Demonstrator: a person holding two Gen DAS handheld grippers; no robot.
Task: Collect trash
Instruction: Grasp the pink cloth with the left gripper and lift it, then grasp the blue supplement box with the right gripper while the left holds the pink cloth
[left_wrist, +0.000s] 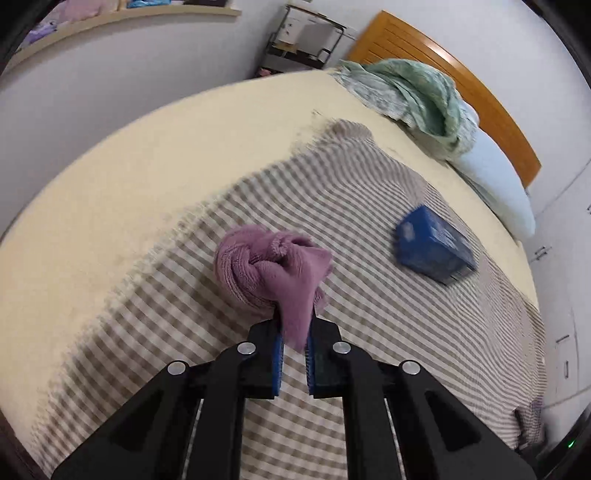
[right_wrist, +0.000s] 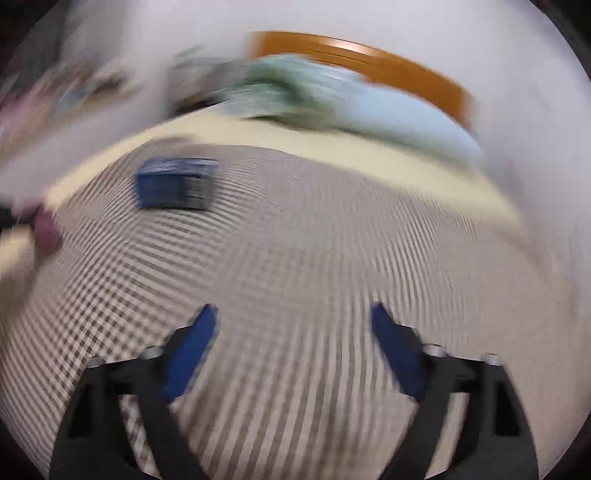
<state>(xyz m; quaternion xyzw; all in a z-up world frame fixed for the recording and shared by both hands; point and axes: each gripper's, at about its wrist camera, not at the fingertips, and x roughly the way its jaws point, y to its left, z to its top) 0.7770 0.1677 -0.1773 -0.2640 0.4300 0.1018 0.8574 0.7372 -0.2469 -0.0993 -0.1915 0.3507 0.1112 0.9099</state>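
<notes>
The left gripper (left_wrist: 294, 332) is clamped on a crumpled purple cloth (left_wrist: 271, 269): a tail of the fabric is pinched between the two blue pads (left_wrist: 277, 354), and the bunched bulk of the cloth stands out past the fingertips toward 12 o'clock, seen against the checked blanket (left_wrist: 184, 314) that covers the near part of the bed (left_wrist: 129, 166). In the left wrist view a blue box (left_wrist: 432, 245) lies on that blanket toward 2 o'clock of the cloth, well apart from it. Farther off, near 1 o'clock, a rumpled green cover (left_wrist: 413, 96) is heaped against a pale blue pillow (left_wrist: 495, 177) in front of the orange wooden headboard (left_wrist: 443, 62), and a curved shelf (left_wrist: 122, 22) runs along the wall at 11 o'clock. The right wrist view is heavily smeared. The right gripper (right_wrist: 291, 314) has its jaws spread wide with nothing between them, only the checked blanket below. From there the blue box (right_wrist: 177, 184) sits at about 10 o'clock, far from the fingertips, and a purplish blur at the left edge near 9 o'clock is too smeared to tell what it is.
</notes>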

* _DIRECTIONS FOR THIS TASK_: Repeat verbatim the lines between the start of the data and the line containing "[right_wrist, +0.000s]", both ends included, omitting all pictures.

* _RESULT OF THE TASK_:
Demonstrator: a person holding two Gen DAS handheld grippers; no robot.
Task: Collect trash
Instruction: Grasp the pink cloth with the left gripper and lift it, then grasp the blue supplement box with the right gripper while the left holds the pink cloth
[left_wrist, +0.000s] 
[right_wrist, +0.000s] 

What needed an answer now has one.